* Task: Extract, from the listing that follows, each line containing the word "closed".
━━━━━ Available records
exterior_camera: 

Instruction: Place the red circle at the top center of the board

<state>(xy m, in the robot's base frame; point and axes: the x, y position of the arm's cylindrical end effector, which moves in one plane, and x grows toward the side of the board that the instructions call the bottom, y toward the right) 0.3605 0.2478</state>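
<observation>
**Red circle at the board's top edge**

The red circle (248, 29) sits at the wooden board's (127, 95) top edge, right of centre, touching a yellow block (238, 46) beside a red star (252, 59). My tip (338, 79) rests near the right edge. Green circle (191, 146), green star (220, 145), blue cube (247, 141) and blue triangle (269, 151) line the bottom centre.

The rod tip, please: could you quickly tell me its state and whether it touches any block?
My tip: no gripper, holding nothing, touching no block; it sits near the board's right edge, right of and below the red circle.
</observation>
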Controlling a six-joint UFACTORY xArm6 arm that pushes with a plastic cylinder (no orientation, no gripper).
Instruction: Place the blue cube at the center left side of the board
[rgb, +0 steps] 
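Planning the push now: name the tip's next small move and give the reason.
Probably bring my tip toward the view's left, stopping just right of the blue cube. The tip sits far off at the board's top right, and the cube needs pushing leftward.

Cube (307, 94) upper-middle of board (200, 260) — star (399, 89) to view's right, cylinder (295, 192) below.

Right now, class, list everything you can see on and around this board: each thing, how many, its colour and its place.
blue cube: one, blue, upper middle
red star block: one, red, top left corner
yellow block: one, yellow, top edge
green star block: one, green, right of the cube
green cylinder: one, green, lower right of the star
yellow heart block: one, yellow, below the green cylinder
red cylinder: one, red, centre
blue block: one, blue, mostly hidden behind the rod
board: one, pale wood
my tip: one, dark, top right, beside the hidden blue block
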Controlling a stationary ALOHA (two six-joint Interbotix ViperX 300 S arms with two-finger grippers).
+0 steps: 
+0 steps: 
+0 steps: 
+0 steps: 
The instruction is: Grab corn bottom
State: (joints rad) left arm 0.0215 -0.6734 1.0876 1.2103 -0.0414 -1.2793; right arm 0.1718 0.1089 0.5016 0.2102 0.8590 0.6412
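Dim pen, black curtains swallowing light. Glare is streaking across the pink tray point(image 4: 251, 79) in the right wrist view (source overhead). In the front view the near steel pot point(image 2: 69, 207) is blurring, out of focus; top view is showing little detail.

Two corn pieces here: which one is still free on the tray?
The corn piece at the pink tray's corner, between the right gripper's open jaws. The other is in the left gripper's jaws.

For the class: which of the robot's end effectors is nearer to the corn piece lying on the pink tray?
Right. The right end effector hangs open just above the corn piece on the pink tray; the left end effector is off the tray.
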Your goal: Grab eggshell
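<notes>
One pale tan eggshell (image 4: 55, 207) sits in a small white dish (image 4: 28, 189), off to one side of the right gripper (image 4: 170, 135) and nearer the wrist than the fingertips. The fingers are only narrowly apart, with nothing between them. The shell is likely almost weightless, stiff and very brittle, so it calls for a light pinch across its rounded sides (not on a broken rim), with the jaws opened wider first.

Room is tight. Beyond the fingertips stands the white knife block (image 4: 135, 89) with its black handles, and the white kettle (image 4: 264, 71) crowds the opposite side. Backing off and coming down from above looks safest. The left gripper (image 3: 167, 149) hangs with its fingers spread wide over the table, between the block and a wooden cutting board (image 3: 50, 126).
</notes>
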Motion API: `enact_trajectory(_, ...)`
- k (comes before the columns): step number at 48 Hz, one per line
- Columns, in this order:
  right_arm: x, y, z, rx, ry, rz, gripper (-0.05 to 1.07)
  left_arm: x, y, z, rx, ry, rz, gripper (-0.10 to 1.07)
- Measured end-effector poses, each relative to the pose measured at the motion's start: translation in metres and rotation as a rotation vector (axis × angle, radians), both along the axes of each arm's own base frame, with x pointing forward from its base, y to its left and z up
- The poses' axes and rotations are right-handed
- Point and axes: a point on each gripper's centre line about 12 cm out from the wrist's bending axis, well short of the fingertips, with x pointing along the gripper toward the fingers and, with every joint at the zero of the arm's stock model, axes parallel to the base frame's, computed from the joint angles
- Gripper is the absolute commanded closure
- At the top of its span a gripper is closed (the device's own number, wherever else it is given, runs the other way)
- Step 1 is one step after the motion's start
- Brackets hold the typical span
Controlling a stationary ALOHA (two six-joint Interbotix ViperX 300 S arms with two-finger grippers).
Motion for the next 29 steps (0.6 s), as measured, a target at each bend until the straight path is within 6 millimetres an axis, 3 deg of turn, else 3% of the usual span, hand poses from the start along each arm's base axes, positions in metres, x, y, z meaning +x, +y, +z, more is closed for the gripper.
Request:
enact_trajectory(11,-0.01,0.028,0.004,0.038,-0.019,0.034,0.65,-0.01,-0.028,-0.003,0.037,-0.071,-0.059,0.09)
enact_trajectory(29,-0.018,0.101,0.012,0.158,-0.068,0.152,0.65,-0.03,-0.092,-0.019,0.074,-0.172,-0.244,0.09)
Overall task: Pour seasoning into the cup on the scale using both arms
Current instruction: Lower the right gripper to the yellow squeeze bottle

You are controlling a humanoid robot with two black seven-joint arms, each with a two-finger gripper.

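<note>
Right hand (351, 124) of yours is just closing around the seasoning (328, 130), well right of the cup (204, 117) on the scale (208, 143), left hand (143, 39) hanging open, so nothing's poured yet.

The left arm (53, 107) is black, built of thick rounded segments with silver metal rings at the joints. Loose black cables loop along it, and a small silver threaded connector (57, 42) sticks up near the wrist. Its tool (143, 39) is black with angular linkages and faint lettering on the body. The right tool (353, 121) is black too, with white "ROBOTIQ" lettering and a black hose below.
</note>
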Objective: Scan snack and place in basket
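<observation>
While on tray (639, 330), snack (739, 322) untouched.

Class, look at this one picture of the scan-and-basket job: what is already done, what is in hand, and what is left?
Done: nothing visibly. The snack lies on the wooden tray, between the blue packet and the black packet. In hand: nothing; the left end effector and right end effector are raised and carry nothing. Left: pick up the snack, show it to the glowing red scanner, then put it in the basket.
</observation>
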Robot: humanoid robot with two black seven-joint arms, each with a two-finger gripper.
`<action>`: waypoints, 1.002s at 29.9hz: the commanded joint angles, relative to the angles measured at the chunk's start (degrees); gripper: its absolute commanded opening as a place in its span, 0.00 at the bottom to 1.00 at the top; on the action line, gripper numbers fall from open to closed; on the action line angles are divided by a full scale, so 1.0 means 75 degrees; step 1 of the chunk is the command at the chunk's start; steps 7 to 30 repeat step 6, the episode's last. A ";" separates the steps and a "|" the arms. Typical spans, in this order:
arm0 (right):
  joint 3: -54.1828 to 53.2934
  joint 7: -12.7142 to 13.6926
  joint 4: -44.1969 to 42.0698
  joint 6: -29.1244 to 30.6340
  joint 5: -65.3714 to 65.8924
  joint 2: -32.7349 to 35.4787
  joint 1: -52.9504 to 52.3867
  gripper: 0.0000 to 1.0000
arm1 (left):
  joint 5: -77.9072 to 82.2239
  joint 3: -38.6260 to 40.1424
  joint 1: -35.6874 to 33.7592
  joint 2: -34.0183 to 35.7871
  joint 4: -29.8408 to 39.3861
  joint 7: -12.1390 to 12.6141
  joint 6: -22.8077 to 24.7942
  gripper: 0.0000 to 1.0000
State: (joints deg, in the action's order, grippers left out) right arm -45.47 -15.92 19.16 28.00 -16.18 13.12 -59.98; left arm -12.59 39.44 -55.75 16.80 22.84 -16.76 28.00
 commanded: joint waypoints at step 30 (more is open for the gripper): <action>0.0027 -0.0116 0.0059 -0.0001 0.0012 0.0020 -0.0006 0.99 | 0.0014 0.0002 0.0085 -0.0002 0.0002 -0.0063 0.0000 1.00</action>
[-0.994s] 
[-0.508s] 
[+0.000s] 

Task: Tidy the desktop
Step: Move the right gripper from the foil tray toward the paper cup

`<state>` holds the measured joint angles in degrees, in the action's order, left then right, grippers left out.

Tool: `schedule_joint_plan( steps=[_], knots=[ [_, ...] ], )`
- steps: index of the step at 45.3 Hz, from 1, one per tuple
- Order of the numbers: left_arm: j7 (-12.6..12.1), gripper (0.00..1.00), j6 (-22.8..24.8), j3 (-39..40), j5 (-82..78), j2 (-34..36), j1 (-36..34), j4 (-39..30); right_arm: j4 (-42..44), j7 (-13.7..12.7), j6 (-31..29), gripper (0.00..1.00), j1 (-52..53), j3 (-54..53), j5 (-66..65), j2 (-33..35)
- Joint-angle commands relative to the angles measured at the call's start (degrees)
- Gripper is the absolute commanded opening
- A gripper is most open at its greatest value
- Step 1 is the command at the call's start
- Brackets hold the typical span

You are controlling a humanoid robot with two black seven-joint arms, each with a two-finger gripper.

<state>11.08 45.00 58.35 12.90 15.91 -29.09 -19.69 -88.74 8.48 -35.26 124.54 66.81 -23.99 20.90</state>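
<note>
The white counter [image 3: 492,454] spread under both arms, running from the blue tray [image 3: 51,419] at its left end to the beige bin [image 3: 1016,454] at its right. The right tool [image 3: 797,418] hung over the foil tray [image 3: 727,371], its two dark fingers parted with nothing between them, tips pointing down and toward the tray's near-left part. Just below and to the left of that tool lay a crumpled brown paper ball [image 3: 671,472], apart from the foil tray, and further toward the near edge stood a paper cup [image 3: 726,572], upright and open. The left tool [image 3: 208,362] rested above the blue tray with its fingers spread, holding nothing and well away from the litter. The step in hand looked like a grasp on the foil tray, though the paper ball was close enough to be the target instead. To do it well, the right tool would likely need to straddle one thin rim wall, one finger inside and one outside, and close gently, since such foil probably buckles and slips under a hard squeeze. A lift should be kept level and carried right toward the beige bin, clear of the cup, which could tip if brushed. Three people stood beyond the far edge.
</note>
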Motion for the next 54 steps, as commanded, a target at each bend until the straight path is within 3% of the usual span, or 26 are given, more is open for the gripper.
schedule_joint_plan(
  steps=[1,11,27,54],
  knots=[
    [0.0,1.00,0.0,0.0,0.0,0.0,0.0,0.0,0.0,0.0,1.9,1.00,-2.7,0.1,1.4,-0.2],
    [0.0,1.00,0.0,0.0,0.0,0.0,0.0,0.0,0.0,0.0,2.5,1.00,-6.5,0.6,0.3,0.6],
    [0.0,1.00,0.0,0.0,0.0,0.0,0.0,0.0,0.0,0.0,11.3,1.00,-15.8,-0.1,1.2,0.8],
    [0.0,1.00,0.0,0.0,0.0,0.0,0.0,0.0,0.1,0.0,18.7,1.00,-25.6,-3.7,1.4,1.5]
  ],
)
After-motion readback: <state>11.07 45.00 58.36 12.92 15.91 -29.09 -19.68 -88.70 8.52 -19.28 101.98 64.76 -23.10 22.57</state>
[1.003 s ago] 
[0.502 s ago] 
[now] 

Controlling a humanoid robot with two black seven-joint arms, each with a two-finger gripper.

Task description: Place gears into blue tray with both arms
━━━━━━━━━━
* Reply to the task:
- At the top of its span a gripper is closed (the device's own number, wherever else it is given, runs the other way)
Motion for the next 29 steps (0.6 s), as measured, a target at each bend until the straight path is within 6 millimetres an axis, 3 deg of turn, else 3% of the usual span, hand poses from the start along each arm's base axes, positions in metres, x, y, z meaning +x, +y, +z, more is closed for the gripper.
`<action>`: waypoints, 1.002s at 29.9hz: the commanded joint angles, relative to the angles measured at the chunk's start (degrees); gripper: its absolute commanded opening as a place in its span, 0.00 at the bottom to 1.00 at the top; on the action line, gripper numbers fall from open to closed; on the action line angles are divided by a full scale, so 1.0 means 75 degrees; step 1 of the chunk is the command at the chunk's start; steps 7 to 30 repeat step 6, the episode's last. A ";" separates the steps and a "|" the arms. Typical spans, in this order:

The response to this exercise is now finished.